_REQUIREMENT_
Please report every line of the listing below that has the word "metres" in it.

_WORKING DATA_
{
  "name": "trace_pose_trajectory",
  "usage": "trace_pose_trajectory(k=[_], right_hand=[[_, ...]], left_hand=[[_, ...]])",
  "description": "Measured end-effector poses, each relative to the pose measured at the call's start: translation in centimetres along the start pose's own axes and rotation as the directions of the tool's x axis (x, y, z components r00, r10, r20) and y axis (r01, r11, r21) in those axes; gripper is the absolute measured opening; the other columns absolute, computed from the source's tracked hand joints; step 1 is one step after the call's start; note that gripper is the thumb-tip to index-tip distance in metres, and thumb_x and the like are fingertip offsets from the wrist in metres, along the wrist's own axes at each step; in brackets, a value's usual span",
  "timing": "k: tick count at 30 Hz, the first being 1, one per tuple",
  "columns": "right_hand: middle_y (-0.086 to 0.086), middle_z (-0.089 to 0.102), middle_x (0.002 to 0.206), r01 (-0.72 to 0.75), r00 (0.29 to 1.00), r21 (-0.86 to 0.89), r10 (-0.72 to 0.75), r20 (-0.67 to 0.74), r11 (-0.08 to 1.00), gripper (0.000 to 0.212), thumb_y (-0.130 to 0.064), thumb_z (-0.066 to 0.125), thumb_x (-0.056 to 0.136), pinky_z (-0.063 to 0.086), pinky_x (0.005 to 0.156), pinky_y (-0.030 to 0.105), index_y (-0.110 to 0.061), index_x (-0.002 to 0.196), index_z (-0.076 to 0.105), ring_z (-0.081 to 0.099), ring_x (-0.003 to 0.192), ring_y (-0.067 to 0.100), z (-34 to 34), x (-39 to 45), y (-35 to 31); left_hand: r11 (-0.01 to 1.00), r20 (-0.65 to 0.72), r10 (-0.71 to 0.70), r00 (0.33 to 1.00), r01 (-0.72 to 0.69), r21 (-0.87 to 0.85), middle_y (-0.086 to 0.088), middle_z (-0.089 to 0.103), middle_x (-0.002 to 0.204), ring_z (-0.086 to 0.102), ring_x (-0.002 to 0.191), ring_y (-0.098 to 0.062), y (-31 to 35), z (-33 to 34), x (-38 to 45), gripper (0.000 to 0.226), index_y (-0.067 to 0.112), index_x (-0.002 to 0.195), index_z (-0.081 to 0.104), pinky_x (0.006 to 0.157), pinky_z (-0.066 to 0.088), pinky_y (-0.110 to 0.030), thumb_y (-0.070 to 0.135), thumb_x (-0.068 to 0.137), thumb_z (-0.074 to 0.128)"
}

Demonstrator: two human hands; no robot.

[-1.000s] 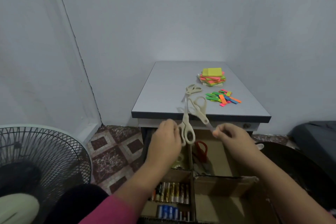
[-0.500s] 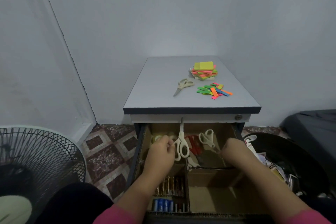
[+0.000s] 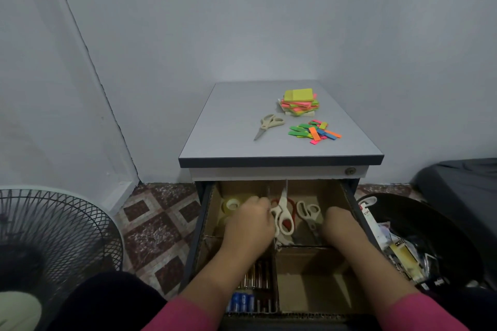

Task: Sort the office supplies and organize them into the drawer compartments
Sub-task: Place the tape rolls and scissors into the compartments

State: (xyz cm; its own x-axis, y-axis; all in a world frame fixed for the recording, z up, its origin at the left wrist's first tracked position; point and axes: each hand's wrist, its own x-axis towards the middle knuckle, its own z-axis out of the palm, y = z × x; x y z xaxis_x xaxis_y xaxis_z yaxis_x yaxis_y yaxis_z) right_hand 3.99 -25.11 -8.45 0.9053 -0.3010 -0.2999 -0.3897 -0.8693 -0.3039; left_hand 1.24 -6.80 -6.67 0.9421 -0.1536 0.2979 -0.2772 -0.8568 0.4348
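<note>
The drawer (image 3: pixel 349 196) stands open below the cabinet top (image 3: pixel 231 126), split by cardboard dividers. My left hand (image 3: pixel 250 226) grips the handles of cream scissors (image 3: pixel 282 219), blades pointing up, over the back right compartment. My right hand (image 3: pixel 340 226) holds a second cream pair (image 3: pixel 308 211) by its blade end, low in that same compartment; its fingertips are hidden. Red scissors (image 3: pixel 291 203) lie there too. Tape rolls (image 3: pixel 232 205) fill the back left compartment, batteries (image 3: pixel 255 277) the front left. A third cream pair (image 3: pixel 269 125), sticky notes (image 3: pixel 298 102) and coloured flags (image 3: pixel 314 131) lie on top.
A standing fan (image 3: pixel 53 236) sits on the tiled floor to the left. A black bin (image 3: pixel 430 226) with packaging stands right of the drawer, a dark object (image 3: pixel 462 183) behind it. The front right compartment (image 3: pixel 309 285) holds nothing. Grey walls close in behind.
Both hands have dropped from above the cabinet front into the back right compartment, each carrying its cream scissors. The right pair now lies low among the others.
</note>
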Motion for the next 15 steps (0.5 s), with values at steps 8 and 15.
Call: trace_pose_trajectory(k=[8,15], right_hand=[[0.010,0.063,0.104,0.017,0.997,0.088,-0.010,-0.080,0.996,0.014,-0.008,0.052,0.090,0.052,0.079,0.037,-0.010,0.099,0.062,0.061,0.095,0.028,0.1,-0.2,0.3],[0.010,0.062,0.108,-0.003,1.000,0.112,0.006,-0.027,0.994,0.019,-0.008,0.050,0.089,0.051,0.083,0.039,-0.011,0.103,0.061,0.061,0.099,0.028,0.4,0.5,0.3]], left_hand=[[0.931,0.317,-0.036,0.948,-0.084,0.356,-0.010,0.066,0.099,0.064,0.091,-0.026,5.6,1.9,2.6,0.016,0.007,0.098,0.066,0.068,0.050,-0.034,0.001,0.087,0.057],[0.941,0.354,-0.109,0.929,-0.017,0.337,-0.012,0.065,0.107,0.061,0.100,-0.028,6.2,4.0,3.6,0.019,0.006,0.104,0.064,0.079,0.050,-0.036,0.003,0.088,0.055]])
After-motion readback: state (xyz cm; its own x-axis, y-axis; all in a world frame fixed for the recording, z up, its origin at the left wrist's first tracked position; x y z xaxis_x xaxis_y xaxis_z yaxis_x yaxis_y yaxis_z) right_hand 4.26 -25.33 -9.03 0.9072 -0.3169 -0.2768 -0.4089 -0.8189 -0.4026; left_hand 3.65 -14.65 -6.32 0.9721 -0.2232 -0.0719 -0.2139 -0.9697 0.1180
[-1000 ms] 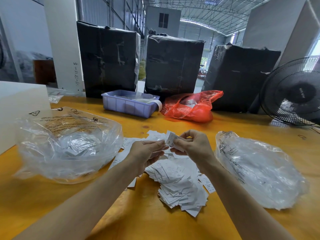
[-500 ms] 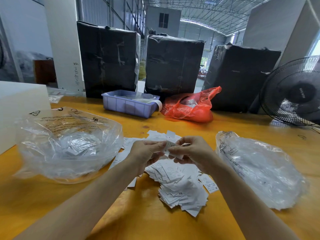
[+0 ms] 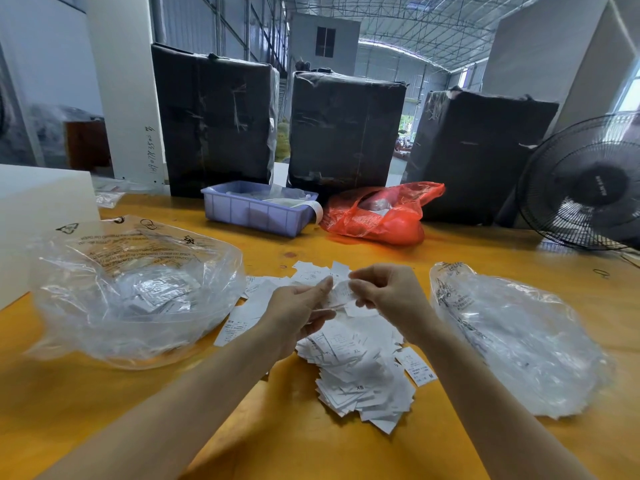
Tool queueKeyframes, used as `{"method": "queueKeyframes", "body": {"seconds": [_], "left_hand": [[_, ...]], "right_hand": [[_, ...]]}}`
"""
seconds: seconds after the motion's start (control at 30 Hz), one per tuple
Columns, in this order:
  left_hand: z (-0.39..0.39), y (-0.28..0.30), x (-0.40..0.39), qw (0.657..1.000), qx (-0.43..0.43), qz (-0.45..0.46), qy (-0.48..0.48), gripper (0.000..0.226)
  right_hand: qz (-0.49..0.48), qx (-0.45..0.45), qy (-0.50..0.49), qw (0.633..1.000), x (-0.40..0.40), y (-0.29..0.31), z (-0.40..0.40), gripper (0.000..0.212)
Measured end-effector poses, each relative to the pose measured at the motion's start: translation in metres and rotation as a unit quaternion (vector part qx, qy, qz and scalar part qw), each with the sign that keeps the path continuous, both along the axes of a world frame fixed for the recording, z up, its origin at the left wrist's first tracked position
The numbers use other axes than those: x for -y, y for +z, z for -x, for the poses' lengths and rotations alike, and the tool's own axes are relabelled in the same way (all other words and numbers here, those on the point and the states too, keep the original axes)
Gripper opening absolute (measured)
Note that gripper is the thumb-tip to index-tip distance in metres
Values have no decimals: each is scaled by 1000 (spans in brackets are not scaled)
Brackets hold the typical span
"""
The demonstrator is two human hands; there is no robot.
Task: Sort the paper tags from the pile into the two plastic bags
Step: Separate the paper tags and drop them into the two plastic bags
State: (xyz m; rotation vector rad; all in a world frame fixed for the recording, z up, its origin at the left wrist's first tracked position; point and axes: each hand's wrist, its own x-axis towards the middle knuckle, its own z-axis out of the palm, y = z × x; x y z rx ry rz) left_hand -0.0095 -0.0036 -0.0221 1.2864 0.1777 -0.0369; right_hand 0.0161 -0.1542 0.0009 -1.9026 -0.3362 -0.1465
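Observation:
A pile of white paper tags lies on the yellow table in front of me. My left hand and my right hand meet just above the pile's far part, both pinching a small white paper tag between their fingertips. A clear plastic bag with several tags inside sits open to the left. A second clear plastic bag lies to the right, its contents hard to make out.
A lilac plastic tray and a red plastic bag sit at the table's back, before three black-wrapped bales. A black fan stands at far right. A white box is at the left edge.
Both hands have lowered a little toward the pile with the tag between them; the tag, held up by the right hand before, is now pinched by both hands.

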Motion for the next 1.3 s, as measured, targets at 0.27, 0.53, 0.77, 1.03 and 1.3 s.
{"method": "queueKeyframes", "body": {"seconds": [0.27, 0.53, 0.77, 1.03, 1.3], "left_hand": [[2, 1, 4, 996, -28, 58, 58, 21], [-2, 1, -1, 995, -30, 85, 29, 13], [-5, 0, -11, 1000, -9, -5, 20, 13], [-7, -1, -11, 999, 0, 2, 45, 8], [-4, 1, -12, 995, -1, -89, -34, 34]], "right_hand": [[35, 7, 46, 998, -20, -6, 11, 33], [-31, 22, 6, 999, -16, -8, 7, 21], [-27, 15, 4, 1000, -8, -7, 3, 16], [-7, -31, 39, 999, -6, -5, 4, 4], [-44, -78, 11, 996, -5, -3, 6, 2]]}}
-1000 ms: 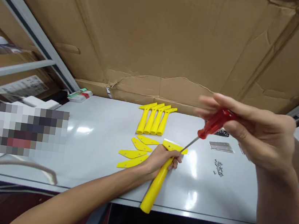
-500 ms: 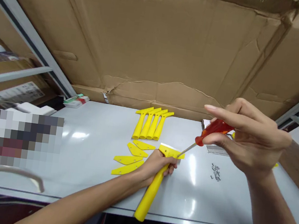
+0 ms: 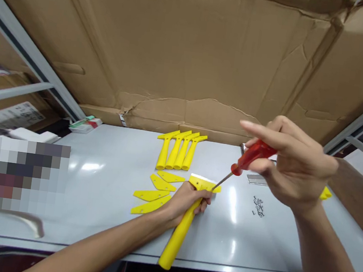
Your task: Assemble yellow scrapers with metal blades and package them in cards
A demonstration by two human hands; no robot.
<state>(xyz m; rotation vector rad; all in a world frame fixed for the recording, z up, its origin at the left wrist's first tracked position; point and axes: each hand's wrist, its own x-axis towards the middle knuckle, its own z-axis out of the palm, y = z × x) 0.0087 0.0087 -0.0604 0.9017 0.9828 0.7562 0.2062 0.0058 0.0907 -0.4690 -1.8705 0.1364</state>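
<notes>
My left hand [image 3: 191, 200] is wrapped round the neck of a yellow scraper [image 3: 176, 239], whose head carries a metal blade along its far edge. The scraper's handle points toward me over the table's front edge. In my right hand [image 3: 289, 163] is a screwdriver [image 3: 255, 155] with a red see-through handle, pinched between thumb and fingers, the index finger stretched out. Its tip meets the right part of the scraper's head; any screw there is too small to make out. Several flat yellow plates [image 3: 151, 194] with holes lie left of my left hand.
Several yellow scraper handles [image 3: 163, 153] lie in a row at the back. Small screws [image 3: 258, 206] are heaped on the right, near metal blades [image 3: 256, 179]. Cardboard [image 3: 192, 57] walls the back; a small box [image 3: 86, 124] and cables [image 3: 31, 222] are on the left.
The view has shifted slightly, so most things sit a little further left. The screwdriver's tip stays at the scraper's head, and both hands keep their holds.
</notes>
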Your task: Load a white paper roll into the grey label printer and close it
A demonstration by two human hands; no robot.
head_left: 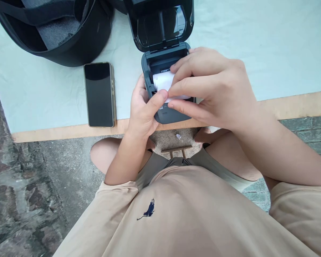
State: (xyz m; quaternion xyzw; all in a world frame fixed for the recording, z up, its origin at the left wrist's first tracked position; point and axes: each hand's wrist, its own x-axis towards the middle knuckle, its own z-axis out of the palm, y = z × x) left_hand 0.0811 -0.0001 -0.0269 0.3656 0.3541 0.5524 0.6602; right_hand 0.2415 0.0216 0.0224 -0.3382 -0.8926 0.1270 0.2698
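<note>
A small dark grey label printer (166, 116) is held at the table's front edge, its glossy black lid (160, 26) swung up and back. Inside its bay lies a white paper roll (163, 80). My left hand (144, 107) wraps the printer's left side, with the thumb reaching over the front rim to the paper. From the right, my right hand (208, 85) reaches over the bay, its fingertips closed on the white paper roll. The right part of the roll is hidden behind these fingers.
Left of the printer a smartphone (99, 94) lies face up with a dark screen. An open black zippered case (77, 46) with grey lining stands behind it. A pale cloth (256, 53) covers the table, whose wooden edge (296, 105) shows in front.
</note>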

_EXERCISE RESULT_
  "description": "Measured end-effector poses, each relative to the pose measured at the call's start: translation in centimetres along the start pose's own axes and rotation as the directions of the tool's x axis (x, y, z components r00, r10, r20) and y axis (r01, r11, r21) in those axes; gripper is the absolute measured opening; the other columns absolute, computed from the source's tracked hand joints; step 1 is one step after the call's start; note that gripper is the thumb-tip to index-tip distance in metres, and thumb_x and the like are fingertip offsets from the wrist in metres, along the wrist's own axes at each step; in brackets, a value's usual span",
Measured end-effector poses, each relative to the pose measured at the motion's start: translation in metres and rotation as a unit quaternion (vector part qx, qy, qz and scalar part qw), each with the sign that keeps the path continuous, both along the axes of a world frame fixed for the recording, z up, its origin at the left wrist's first tracked position
Note that gripper is the thumb-tip to index-tip distance in metres

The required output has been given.